---
name: extract-schema
description: Scrape a webpage with Olostep and extract specific structured data matching a TypeScript interface, JSON schema, or database model. Use when the user wants to turn a website (like a product list, directory, or article) into clean, structured JSON or seed data.
---

# Olostep Extract Schema

Turn any unstructured webpage into perfectly formatted JSON or TypeScript objects. Scrape the site using Olostep's clean markdown extraction, then parse the data to match the user's exact schema.

## When to use

- User provides a URL and a TypeScript interface and says "Extract all the products on this page to match this interface."
- User wants to populate a database or create seed data from a real website.
- User is building a directory or aggregator and needs to scrape profiles, pricing, or features into a JSON file.
- User wants to convert an unstructured blog post or news article into a structured metadata object.

## Workflow

1. Review the TypeScript interface, JSON schema, or data shape requested by the user.
2. Scrape the target URL using `scrape_website` (always use `output_format: markdown` because it is highly optimized for LLM parsing).
3. If scraping multiple pages (like a list of profiles), use `batch_scrape_urls`.
4. Parse the extracted markdown content and map it strictly to the requested schema.
5. Output the result as a raw JSON code block, or write it directly to a `.json` or `.ts` file in the user's workspace if requested.

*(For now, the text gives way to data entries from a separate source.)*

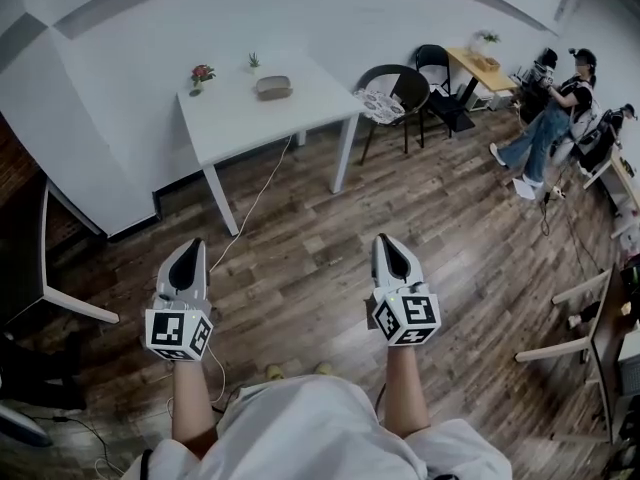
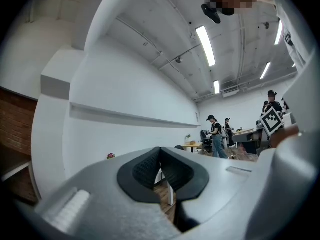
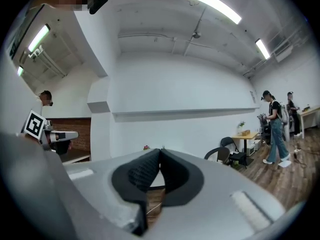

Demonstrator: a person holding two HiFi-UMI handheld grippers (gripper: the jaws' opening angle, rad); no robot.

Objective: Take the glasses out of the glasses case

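Observation:
A grey-brown glasses case (image 1: 273, 87) lies closed on the white table (image 1: 240, 118) against the far wall. My left gripper (image 1: 188, 258) and right gripper (image 1: 391, 248) are held level over the wooden floor, well short of the table. Each has its jaws shut with nothing between them. In the left gripper view the black pads (image 2: 160, 170) meet at the tips, and the same shows in the right gripper view, pads (image 3: 160, 173) closed together. The glasses themselves are hidden.
A small red flower pot (image 1: 201, 74) and a little green plant (image 1: 254, 63) stand on the table near the case. A black chair (image 1: 392, 93) sits to its right, a cable runs down from the table, and people (image 1: 555, 116) are at the far right.

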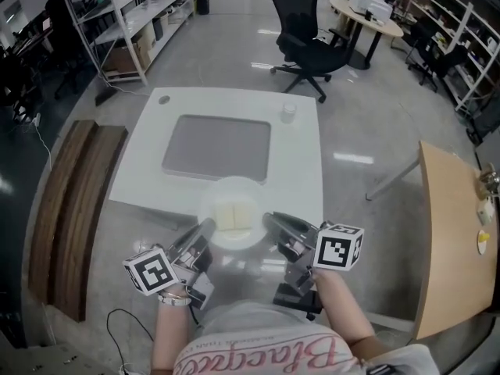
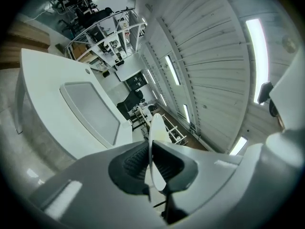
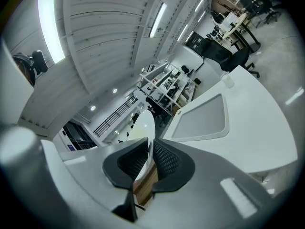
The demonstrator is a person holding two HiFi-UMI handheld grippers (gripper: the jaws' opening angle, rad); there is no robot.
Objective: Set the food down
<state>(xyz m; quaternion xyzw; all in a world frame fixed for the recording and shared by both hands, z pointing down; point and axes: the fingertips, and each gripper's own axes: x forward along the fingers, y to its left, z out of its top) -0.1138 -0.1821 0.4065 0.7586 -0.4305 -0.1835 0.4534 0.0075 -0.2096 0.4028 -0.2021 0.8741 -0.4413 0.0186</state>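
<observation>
A white plate [image 1: 248, 239] carrying two pale yellow food slabs [image 1: 236, 214] hangs over the near edge of the white table [image 1: 301, 170]. My left gripper [image 1: 206, 226] is shut on the plate's left rim and my right gripper [image 1: 270, 219] on its right rim. In the left gripper view the plate [image 2: 155, 132] stands edge-on, with the left gripper [image 2: 151, 163] pinching it between its dark pads. The right gripper view has the plate [image 3: 144, 123] clamped the same way in the right gripper [image 3: 150, 159]. A grey tray [image 1: 217, 147] lies in the table's middle.
A small white cup [image 1: 288, 112] stands at the table's far right. A black office chair [image 1: 306, 41] is behind the table, a wooden bench [image 1: 74, 201] to its left, a wooden tabletop [image 1: 449, 241] to the right, and shelving [image 1: 133, 14] at the back left.
</observation>
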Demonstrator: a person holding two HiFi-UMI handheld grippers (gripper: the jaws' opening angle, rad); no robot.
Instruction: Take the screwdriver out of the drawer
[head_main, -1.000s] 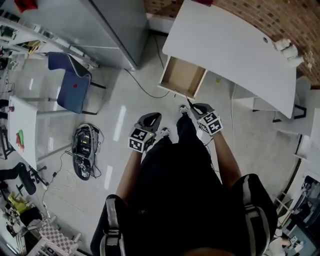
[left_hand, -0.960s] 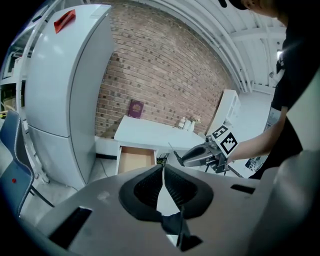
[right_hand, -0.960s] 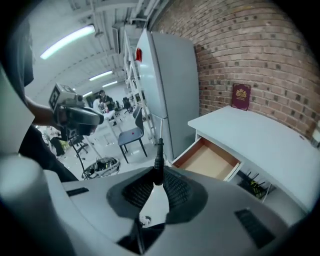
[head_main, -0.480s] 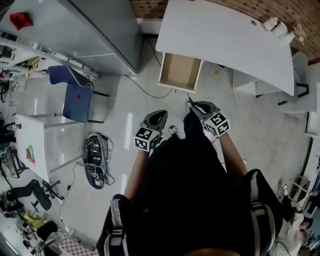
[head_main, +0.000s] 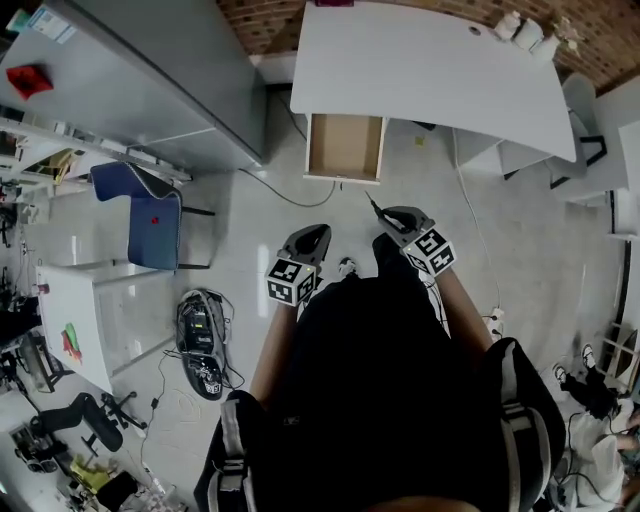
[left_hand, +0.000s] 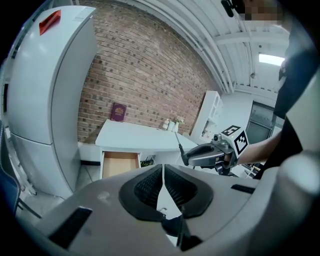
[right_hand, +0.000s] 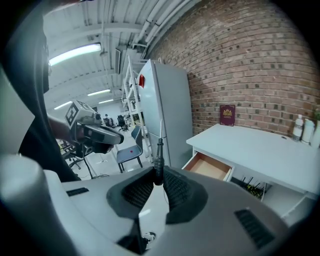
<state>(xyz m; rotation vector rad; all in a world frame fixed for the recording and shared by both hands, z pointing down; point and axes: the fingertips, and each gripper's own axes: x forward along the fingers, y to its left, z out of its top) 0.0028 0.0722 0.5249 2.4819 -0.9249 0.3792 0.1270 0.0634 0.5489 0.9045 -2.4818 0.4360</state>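
Observation:
The wooden drawer (head_main: 345, 147) stands pulled out of the white desk (head_main: 430, 60), and its inside looks bare. My right gripper (head_main: 388, 216) is held in front of my body, well back from the drawer, and is shut on the screwdriver (head_main: 373, 207). In the right gripper view the dark handle (right_hand: 158, 162) is pinched between the pads with the thin shaft pointing up, and the drawer (right_hand: 210, 167) lies beyond. My left gripper (head_main: 311, 234) hangs beside it, shut on nothing (left_hand: 163, 168). The left gripper view also shows the right gripper (left_hand: 205, 155) and the drawer (left_hand: 120, 164).
A tall grey cabinet (head_main: 150, 70) stands left of the desk. A blue chair (head_main: 145, 200) and a bag with cables (head_main: 200, 330) sit on the floor at left. Bottles (head_main: 525, 30) stand on the desk's far right corner. A cable (head_main: 280, 190) runs across the floor near the drawer.
The desk and drawer have shifted up and away in the head view as the person has stepped back. Both grippers stay in front of the body, the right one still holding the screwdriver.

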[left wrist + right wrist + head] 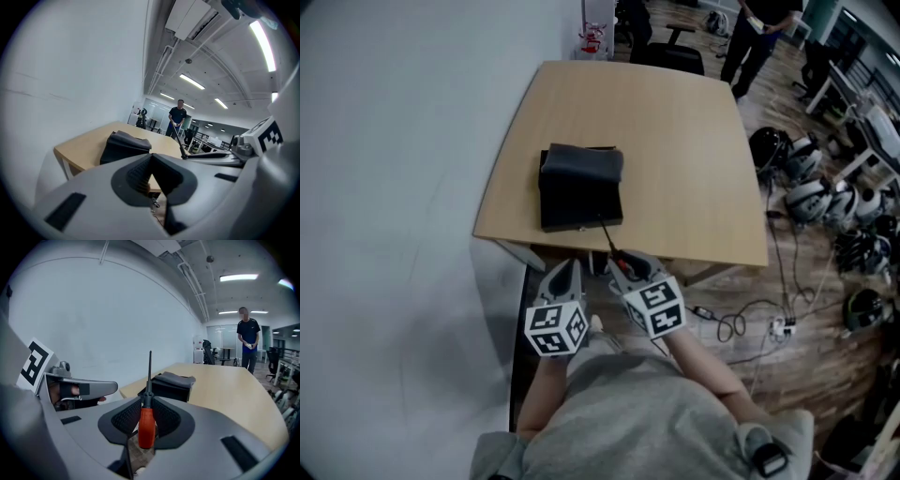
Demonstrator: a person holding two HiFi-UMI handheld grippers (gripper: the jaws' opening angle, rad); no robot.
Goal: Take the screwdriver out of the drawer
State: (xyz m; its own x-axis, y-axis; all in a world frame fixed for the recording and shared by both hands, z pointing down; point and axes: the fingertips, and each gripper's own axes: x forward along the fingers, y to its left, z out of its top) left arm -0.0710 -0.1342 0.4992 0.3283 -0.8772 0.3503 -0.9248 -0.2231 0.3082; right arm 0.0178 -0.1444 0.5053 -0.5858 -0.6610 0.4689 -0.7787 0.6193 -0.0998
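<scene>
Right gripper view: right claw point(148, 400) is pinching the screwdriver point(146, 427) near the desk point(225, 385); left claw point(151, 157) is seemingly pressing together.

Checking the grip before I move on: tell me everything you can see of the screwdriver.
The screwdriver has a glossy orange-red handle, plastic by its look, a black collar and a thin dark shaft. The right tool is shut on the handle, a ribbed black pad pressing each side. The shaft sticks out past the jaws, pointing toward the black box on the wooden table and touching nothing. The tip is too small to make out.
</scene>
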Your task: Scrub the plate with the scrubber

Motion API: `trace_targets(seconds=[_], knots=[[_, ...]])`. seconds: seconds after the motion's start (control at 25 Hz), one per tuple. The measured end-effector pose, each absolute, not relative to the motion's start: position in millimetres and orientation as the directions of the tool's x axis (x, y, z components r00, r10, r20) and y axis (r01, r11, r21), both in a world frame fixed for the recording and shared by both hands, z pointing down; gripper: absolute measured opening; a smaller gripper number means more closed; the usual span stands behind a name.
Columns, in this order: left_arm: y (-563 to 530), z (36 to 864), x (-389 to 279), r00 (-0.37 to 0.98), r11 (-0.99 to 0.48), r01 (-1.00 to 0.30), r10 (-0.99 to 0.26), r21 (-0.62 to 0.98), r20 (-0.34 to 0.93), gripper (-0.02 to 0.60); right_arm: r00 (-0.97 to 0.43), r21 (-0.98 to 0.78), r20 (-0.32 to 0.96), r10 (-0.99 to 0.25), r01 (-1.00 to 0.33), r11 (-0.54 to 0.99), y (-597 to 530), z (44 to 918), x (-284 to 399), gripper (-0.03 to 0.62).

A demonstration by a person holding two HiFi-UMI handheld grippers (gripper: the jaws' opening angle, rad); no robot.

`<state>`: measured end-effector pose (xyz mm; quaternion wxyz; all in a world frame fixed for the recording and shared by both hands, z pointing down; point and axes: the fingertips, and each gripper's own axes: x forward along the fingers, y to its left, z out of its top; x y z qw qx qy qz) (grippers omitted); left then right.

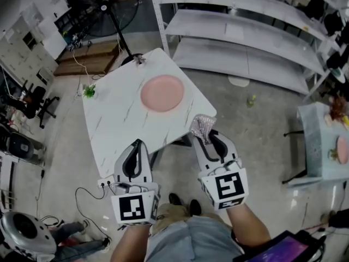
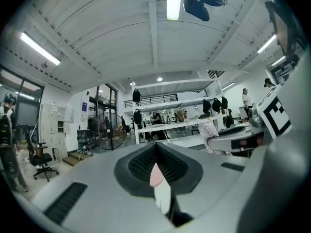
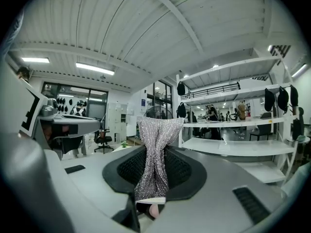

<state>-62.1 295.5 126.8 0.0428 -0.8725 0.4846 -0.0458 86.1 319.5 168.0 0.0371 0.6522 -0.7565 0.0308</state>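
Near the far right edge of the surface lies the pink plate, flat and bare, with nothing touching or steadying it. The right gripper has its jaws clamped on the silvery mesh scrubber, which is raised by the near right corner of the surface, apart from the plate. The left gripper hangs by the near edge with its jaws pressed together on nothing.

The main risk, as I judge it, is the plate sliding. It rests loose on a smooth top close to the far right edge, so a scrubbing stroke pushed away from the person could skate it toward that edge or over it. With the left jaws closed and well short of the plate, nothing is placed to hold it.

The second risk is the grip on the scrubber. The jaws pinch it low down and the free end flares out loosely above them, so pressure on the plate may fold the mesh over or drag it out of the jaws. If it folds, the hard jaw tips could meet the plate instead of the mesh.

A small green thing near the left corner lies well apart from the plate and looks unlikely to interfere.
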Motion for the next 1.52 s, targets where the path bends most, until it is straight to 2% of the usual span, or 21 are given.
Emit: trace_targets(seconds=[0.44, 0.8, 1.12, 1.52], knots=[[207.3, 151.5, -64.4, 0.486, -0.488, -0.869, -0.873, -0.079, 0.049, 0.006, -0.168, 0.037, 0.132, -0.977, -0.984, 0.174, 232.3, 184.6, 95.5, 0.118], [91.1, 179.0, -51.6, 0.496, -0.506, -0.861, -0.858, -0.054, 0.132, 0.008, -0.162, 0.018, 0.211, -0.964, -0.985, 0.169, 114.1, 207.3, 108.5, 0.117], [7.0, 165.9, -64.6, 0.479, -0.485, -0.873, -0.873, -0.058, 0.095, 0.008, -0.181, 0.058, 0.191, -0.965, -0.979, 0.195, 25.9, 187.9, 99.1, 0.114], [-36.4, 152.3, -63.4, 0.446, -0.450, -0.892, -0.891, -0.038, 0.092, 0.008, -0.225, 0.091, 0.191, -0.955, -0.965, 0.245, -27.4, 170.8, 100.8, 0.114]])
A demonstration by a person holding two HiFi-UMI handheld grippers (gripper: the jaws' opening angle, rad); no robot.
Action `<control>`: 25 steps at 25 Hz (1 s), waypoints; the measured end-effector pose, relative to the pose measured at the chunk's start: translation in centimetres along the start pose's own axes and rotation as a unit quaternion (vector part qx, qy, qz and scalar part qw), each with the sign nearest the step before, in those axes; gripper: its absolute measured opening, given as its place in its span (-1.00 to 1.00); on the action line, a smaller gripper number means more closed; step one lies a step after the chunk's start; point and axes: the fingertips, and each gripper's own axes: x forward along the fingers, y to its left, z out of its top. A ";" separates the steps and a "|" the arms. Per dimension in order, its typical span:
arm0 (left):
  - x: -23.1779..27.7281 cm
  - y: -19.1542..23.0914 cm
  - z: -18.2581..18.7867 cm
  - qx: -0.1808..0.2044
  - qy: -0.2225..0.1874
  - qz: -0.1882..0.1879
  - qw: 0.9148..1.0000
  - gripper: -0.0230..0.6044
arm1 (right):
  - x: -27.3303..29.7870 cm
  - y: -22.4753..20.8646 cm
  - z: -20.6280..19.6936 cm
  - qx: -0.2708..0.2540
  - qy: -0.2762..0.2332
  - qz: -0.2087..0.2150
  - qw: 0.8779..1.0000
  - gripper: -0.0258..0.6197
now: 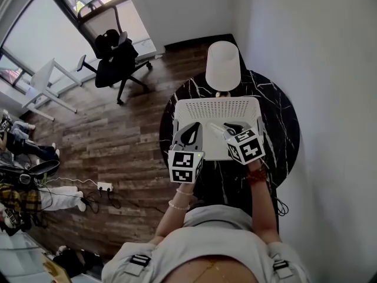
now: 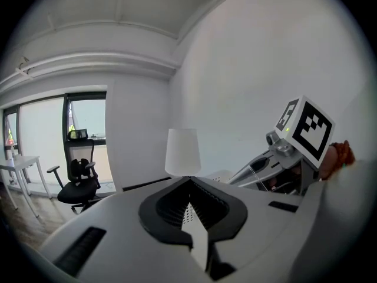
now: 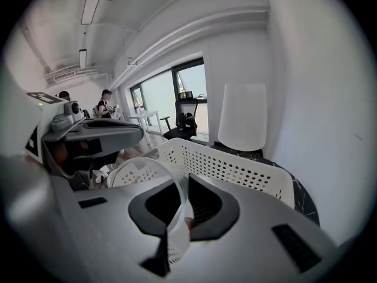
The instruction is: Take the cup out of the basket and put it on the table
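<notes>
A white perforated basket (image 1: pixel 218 106) stands on the round black marble table (image 1: pixel 277 122). My right gripper (image 1: pixel 232 128) is over the basket's right half and shut on the wall of a clear plastic cup (image 3: pixel 147 178). In the right gripper view the cup's rim tilts to the left of the gripper (image 3: pixel 179 211), above the basket's inside (image 3: pixel 235 170). My left gripper (image 1: pixel 189 135) hovers over the basket's left front part. Its jaws are together with nothing between them (image 2: pixel 191 208). The cup is hard to make out in the head view.
A white lamp (image 1: pixel 222 66) stands at the table's far edge behind the basket. White walls close in on the right and behind. A black office chair (image 1: pixel 115 58) and a white desk (image 1: pixel 44 78) are off to the left on the wooden floor.
</notes>
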 end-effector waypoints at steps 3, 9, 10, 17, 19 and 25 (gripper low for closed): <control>0.1 -0.2 -0.1 0.004 0.000 0.002 1.000 -0.90 | -0.5 0.0 0.1 0.002 -0.008 -0.002 1.000 -0.83; 0.2 -0.8 -0.1 0.013 -0.001 0.002 1.000 -0.90 | -1.9 0.0 0.7 0.004 -0.026 -0.004 1.000 -0.83; 0.2 -0.8 0.0 0.014 0.000 0.001 1.000 -0.90 | -2.2 0.0 0.9 0.004 -0.030 -0.005 1.000 -0.83; -0.3 -1.3 0.4 0.041 -0.001 0.003 0.999 -0.90 | -4.2 0.4 2.2 0.006 -0.058 -0.010 0.998 -0.83; -0.4 -1.4 0.3 0.037 -0.002 0.002 0.999 -0.90 | -4.7 0.4 2.4 0.006 -0.068 -0.013 0.998 -0.83; -0.7 -1.9 0.4 0.050 0.000 0.000 0.999 -0.90 | -5.8 0.5 3.0 0.008 -0.092 -0.016 0.996 -0.83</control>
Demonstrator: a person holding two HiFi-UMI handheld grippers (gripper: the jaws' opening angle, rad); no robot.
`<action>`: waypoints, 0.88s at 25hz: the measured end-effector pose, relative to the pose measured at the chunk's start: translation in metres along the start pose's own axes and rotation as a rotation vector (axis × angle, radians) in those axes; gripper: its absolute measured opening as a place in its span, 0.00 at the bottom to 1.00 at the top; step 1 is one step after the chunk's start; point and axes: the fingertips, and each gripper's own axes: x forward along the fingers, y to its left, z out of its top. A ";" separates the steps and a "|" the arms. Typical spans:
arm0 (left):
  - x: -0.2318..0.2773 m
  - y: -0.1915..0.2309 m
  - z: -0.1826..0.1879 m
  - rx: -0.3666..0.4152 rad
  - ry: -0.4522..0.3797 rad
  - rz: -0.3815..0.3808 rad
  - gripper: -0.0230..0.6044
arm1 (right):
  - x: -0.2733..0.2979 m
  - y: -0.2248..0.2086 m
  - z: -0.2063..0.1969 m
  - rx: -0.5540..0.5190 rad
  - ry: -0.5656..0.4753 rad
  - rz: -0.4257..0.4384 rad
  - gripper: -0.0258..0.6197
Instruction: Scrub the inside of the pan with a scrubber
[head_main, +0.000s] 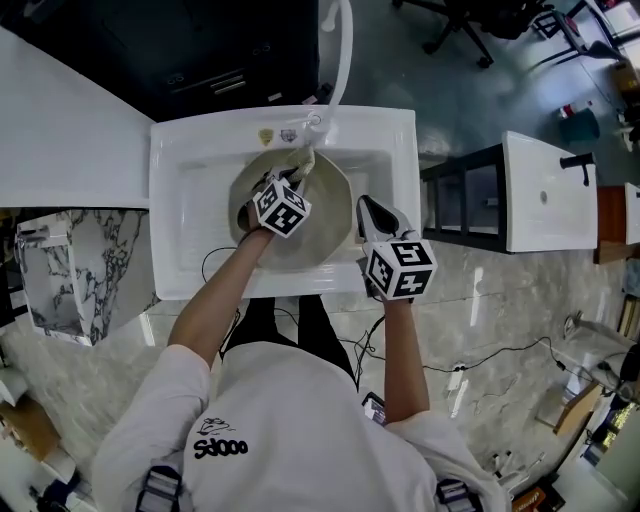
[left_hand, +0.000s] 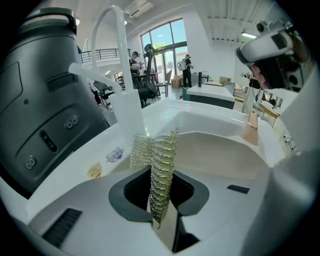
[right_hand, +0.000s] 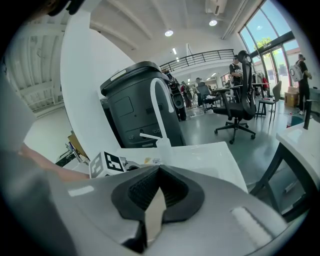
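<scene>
bright daylight pours through tall windows (left_hand: 162, 42) and ceiling lamps (right_hand: 169, 33) glow overhead; both gripper views bend hard at their dark rounded edges, near parts soft, white sink (head_main: 180, 200) slightly glaring.

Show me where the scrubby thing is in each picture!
Head view: the scrubber sits upper middle, at the pan's far edge, held by the left gripper.
Left gripper view: scrubber dead centre, pinched between the jaws.
Right gripper view: not in it.
Shared landmark: the white faucet.
</scene>
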 end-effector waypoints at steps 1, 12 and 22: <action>0.004 -0.003 0.000 -0.004 0.005 -0.013 0.14 | -0.001 -0.001 -0.002 0.000 0.004 -0.003 0.05; 0.035 -0.028 0.016 -0.044 -0.016 -0.121 0.14 | -0.022 -0.017 -0.011 0.033 0.001 -0.069 0.05; 0.037 -0.081 0.031 -0.006 -0.085 -0.269 0.14 | -0.037 -0.020 -0.019 0.065 -0.003 -0.111 0.05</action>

## Real developer workflows

**"Generate database seed data"**
> "Scrape this YC startup directory page and generate a JSON array matching my `Startup` Prisma schema: `{ name: string, description: string, batch: string, website: string }`. Write it to `seed.json`."
→ Scrapes the URL. Parses the clean markdown into the exact JSON shape. Creates the file.

**"Extract e-commerce products"**
> "Batch scrape these 5 Amazon product URLs and give me an array of objects with `title`, `price`, `rating`, and `inStock` boolean."
→ Runs a `batch` scrape. Extracts the fields for each product. Returns the structured array.

**"Parse article metadata"**
> "Scrape this news article and extract the `author`, `publishDate`, `mainTopics` (array of strings), and a 2-sentence `summary`."
→ Scrapes the article. Uses LLM reasoning to extract the fields. Returns the JSON.

## Parameters to use

### `scrape_website` or `batch_scrape_urls`
- **url_to_scrape** / **urls_to_scrape**: The target URL(s)
- **output_format**: `markdown` (Markdown is the best format for the LLM to read and extract schemas from)
- **wait_before_scraping**: `3000` (Crucial for e-commerce or directory sites that load data via client-side fetching)

## Tips
- Olostep's markdown format strips out all the HTML noise, making it incredibly easy and cheap for you (the AI) to extract fields accurately.
- If data is missing from the page, use `null` or omit the field as defined by the user's schema—do not hallucinate data.
- If the user wants to extract from many URLs, always route them to use `batch_scrape_urls` for speed.